Work order: Pick every line from the data that holds the word "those".

[[ Available data open ]]

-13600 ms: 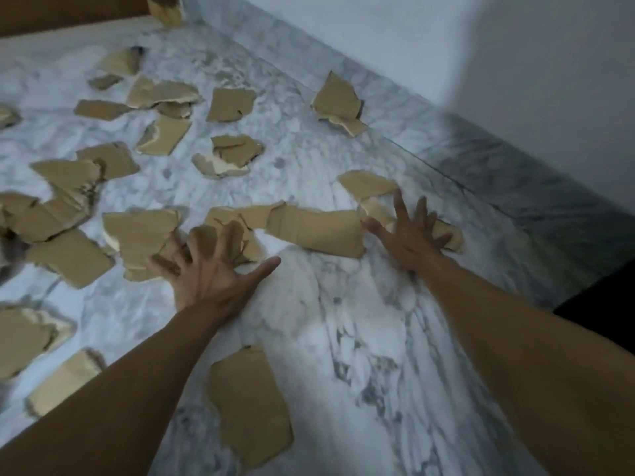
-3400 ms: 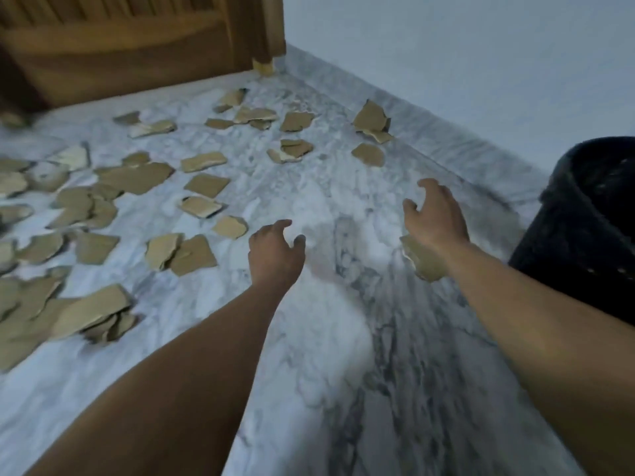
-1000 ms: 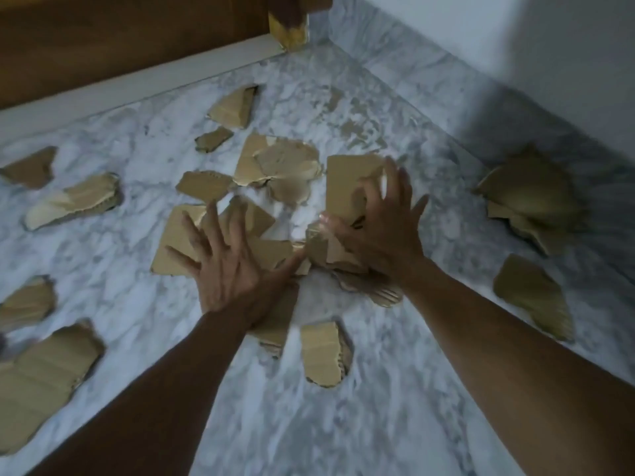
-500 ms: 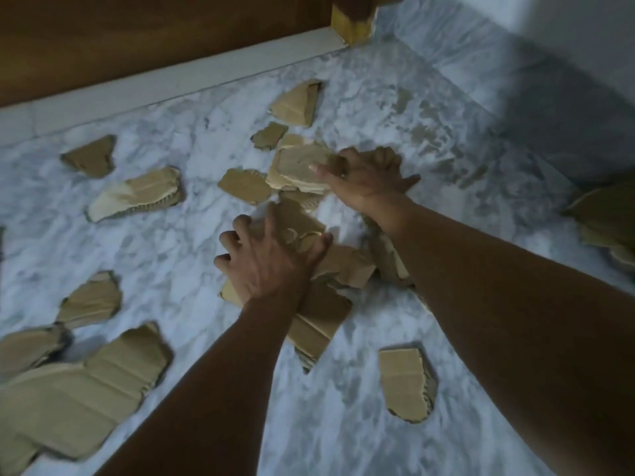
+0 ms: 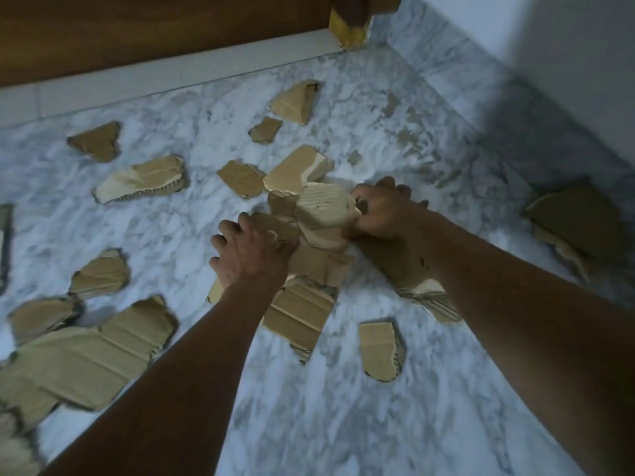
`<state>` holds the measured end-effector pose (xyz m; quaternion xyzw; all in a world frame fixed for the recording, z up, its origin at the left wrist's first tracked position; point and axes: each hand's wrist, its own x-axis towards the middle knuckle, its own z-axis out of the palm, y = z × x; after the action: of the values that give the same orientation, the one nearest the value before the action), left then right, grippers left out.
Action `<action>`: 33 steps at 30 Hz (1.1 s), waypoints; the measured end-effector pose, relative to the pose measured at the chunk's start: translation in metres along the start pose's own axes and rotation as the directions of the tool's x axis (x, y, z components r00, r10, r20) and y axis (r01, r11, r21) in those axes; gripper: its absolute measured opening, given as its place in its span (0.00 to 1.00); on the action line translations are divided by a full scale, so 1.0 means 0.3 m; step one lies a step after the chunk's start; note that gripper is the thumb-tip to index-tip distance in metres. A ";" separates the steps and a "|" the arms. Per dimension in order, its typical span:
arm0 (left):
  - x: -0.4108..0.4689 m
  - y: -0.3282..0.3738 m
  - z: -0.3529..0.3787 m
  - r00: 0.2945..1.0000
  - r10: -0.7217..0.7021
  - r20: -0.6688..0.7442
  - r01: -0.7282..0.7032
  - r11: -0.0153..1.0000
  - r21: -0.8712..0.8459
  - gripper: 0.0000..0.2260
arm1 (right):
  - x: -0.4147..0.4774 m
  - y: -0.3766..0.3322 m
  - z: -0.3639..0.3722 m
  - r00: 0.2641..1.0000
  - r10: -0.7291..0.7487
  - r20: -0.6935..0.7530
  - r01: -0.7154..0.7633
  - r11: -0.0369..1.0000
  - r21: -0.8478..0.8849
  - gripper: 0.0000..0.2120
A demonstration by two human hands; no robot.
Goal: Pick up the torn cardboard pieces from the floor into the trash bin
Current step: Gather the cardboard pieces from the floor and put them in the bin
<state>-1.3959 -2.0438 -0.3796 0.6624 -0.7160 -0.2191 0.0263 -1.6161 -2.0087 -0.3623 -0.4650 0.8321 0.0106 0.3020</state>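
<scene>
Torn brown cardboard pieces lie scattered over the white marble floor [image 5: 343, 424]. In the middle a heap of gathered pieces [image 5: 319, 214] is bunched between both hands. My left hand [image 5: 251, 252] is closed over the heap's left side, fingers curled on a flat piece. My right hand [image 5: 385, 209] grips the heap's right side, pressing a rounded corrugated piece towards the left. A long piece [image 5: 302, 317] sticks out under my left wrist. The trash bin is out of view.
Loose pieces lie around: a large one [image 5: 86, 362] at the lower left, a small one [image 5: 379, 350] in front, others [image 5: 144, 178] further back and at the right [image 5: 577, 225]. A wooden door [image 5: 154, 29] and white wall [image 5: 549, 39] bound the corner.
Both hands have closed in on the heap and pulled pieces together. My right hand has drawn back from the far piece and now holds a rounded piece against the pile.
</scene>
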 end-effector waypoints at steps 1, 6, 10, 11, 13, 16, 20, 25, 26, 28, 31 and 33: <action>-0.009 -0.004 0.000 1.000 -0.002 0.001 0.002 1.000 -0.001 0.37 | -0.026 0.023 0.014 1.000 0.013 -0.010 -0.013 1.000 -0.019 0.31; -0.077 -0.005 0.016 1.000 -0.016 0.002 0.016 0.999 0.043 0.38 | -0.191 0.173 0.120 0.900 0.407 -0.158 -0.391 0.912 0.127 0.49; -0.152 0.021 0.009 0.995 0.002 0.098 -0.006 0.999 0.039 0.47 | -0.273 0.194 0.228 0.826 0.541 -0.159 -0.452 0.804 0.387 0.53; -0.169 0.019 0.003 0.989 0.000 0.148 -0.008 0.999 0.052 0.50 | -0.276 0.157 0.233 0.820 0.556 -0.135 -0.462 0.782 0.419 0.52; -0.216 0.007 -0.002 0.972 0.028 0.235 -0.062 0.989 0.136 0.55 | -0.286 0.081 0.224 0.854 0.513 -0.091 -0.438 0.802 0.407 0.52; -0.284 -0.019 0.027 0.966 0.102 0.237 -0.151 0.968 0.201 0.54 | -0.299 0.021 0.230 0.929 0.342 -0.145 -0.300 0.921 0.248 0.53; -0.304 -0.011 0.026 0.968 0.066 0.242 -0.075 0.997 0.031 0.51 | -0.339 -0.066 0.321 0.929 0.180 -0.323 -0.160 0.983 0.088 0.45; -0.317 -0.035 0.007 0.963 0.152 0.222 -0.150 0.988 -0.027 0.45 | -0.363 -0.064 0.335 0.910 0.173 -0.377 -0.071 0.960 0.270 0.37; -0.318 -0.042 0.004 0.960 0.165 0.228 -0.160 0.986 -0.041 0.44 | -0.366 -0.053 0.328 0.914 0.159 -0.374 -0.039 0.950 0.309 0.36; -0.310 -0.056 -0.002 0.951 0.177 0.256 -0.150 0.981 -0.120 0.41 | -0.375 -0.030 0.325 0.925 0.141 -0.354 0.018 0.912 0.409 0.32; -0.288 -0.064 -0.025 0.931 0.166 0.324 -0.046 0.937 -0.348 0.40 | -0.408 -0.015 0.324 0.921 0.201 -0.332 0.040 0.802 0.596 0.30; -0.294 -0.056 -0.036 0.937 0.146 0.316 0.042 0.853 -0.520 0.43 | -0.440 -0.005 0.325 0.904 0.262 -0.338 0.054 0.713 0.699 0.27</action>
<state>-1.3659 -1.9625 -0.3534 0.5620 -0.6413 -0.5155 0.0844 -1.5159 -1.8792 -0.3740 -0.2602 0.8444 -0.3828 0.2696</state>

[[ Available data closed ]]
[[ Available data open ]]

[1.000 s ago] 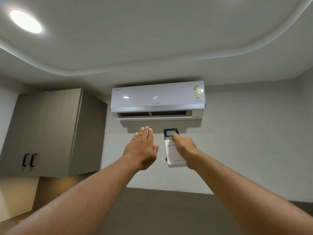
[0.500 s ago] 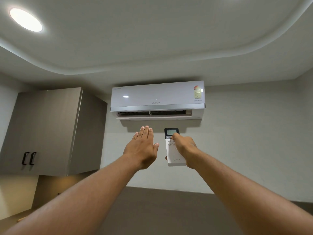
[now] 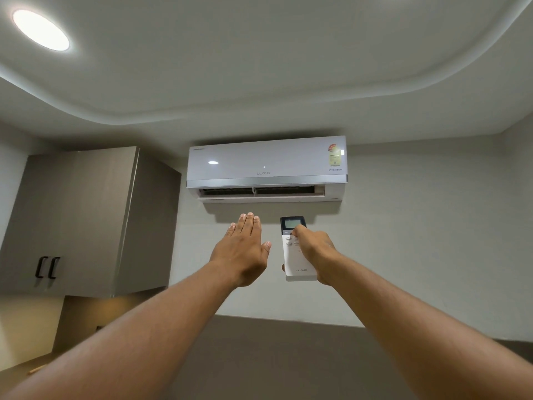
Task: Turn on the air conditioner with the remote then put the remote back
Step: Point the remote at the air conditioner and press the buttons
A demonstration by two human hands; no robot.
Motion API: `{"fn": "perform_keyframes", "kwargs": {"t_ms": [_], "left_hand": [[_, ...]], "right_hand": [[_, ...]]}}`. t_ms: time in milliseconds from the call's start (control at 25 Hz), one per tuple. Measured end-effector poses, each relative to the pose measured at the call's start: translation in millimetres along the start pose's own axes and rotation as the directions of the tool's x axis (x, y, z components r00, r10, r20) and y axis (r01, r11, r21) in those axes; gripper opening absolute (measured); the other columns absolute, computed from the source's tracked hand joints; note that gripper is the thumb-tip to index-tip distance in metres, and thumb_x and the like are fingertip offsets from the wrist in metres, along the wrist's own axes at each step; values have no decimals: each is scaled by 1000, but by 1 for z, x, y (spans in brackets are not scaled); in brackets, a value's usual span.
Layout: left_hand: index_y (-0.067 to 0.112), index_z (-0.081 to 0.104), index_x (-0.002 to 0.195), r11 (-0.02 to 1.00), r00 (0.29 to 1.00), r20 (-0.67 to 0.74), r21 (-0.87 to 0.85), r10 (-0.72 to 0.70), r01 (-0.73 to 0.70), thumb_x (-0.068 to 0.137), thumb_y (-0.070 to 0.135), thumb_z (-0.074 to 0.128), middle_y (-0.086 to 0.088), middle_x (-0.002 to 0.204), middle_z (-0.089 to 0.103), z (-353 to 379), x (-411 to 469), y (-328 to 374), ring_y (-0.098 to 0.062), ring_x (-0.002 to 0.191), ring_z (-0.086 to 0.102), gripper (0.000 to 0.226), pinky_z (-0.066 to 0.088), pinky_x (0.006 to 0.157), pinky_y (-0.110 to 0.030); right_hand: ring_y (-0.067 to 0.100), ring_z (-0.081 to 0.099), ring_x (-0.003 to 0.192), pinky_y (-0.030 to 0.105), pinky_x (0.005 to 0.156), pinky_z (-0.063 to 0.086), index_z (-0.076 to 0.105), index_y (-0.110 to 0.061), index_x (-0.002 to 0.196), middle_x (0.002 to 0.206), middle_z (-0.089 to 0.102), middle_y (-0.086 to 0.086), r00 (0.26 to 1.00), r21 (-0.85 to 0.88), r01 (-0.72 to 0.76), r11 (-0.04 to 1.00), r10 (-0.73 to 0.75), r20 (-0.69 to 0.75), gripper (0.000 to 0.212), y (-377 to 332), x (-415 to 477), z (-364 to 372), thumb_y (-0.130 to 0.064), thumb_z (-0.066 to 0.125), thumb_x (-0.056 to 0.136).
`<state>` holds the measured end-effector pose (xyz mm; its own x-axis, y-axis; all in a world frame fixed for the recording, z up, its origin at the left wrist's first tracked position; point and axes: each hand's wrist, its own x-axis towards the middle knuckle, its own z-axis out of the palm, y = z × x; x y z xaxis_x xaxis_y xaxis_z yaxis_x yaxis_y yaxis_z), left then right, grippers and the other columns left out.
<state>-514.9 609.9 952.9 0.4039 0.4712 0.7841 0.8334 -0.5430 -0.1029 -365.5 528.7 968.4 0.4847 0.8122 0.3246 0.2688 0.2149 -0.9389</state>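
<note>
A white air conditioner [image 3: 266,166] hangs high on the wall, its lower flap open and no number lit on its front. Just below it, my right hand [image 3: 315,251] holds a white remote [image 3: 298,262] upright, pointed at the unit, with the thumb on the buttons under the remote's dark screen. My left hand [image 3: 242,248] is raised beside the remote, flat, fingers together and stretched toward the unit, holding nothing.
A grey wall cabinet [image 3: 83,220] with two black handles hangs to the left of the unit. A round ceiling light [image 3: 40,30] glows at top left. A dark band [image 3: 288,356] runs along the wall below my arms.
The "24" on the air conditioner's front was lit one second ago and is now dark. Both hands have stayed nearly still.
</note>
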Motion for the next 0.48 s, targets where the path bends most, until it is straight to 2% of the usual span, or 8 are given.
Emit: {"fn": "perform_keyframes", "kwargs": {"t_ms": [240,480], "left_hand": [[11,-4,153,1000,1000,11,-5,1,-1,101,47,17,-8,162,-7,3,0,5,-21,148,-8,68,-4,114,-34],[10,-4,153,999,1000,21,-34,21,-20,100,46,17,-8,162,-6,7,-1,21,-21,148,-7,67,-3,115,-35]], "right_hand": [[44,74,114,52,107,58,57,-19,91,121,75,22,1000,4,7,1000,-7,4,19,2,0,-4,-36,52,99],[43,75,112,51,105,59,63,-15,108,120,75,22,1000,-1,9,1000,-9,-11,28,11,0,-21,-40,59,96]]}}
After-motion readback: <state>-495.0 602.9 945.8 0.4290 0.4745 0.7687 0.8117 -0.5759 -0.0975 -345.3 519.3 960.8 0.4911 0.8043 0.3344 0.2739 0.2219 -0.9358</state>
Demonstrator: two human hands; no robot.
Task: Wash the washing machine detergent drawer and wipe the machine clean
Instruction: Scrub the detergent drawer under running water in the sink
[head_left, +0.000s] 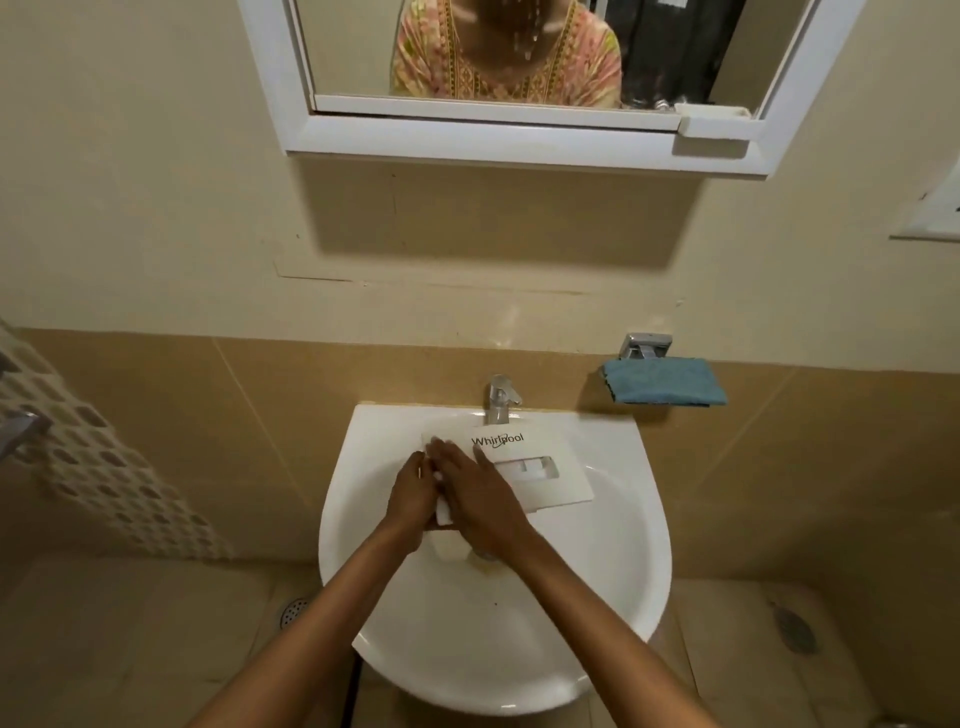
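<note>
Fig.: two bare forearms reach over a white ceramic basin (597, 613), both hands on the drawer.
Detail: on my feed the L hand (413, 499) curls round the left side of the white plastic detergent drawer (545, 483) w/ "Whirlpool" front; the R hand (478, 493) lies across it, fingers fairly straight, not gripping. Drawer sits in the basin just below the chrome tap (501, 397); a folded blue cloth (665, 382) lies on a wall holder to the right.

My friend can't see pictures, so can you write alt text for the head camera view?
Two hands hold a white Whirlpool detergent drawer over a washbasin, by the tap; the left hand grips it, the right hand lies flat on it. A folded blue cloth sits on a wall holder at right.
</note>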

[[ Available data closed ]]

Exercise solution:
Action `<action>`: 33 steps at 30 Hz (1.1 s), waypoints; the measured end-effector pose, relative to the pose measured at the chunk's start: translation in metres along the start pose's own axes and rotation as the directions of the tool's x axis (x, y, z components r00, r10, r20) and y axis (r01, r11, r21) in those axes; gripper: its absolute measured opening, given as its place in its span (0.00 to 1.00); on the action line translations are divided by a full scale, so 1.0 means 0.3 m; step one lies a step after the chunk's start; note that gripper is the thumb-tip to index-tip distance in metres. A ";" separates the steps and a "|" the arms. Per dimension in order, its typical span:
Motion API: `{"fn": "perform_keyframes", "kwargs": {"t_ms": [_], "left_hand": [[_, ...]], "right_hand": [[_, ...]]}}`. t_ms: time in milliseconds from the call's start (control at 25 Hz), one per tuple. Measured end-effector poses, each relative to the pose measured at the call's start: translation in millimetres along the start pose's own axes and rotation as the directions of the tool's x axis (x, y, z components r00, r10, r20) and y axis (r01, r11, r21) in those axes; gripper opening absolute (measured); the other columns absolute, computed from the source's tracked hand joints; note that gripper is the thumb-tip to index-tip distance in metres, and thumb_x and the like are fingertip offsets from the wrist in metres, along the wrist's own axes at each step; values have no decimals: each is scaled by 1000, but by 1 for z, x, y (spans in brackets are not scaled); in brackets, a value's usual span.

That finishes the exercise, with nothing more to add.